As indicated above, the digital period to frequency converter 42 provides, as an output, a digital word that is proportional to the measured pitch frequency. Filter control 20 (FIG. 1) is connected to this output. Filter control 20 is connected to the output of pitch extractor 14.
Again referring to FIG. 1, the input signal, after being delayed by delay circuit 16, is fed to a plurality of tracking filters 22. Although 10 tracking filters 22 are indicated in the drawing, it should be understood that the number of filters that may be used would be dictated by the particular application. The output from filter control 20 is connected to each of the tracking filters 22 to control the tuning of the tracking filters 22. A digitally controlled active filter and a control circuit for said filters usable in the present invention is shown and described in co-pending patent application Ser. No. 636,106 by Harris and Lee and assigned to same assignee as the present application. The digitally controlled active filter and the control circuit is also discussed in "Digitally Controlled, Conductance Tunable Active Filters," by Harris and Lee, IEEE Journal of Solid-State Circuits, June 1975, pages 182-184.
The outputs from tracking filters 22 are fed into conventional summing amplifier 24.
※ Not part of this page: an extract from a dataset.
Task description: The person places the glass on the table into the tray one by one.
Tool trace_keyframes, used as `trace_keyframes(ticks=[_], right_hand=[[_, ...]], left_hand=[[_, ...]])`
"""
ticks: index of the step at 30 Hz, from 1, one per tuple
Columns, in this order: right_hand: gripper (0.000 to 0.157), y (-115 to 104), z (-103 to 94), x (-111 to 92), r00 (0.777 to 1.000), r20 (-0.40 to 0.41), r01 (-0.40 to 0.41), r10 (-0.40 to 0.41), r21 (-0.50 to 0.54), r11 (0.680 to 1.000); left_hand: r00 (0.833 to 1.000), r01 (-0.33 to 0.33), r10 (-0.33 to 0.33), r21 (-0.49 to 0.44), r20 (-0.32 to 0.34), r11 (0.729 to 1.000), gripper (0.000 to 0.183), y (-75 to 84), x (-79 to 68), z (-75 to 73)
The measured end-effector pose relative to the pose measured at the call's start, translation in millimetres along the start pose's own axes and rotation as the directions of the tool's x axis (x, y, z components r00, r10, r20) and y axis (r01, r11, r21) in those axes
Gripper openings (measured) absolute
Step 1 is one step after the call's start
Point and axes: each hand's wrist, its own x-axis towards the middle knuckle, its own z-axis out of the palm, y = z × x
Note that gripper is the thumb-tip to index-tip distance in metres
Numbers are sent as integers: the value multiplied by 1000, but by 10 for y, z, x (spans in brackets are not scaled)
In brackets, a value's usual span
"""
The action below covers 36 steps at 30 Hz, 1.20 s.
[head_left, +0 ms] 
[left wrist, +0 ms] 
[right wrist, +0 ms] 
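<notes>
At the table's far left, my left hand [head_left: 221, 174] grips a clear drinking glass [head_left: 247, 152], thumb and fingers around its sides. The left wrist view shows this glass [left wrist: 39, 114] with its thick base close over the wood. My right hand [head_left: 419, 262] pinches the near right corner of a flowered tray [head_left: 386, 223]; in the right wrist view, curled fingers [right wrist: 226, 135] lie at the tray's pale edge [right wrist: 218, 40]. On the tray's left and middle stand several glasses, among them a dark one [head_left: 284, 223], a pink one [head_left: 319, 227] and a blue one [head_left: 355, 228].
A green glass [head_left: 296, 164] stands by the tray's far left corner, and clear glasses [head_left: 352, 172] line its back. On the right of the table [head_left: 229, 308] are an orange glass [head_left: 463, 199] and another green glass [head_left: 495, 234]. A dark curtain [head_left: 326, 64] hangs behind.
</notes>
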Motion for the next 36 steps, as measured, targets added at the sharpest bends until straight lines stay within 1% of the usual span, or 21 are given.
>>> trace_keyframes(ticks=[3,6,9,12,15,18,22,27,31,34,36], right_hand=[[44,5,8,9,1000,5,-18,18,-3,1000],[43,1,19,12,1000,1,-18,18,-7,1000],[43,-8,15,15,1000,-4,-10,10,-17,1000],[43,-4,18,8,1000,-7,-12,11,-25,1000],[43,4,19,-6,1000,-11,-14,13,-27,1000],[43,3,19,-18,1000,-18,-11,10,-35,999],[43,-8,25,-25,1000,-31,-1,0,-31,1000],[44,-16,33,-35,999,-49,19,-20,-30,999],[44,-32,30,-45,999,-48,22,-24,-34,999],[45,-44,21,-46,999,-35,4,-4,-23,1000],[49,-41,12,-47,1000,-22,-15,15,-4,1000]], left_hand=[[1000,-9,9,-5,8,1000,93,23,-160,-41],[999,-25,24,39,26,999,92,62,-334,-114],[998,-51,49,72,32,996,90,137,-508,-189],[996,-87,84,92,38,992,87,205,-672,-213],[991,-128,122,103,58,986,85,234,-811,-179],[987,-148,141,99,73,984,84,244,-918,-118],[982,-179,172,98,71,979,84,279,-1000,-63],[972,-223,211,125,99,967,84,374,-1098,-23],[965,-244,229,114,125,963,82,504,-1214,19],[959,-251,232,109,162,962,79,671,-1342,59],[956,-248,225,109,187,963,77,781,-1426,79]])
The unvoiced signal control circuit 18, as noted above, is connected to the output of input amplifier 12. The unvoiced signal control circuit 18 is controlled by an output from pitch extractor 14 so that it is shut off during portions of voiced speech and is turned on at all other times to pass the unvoiced signal to delay circuit 26. Delay circuit 26 delays the output from unvoiced signals control 118 to make its output have the correct time relationship to the output signals from tracking filters 22. The output from delay 26 is fed to summing amplifier 24 along with the output from tracking filters 22 to produce an output at terminal 28.
Other modifications and advantageous applications of this invention will be apparent to those having ordinary skill in the art. Therefore, it is intended that the matter contained in the foregoing description and the accompanying drawings is interpreted as illustrative and not limitative, the scope of the invention being defined by the appended claims.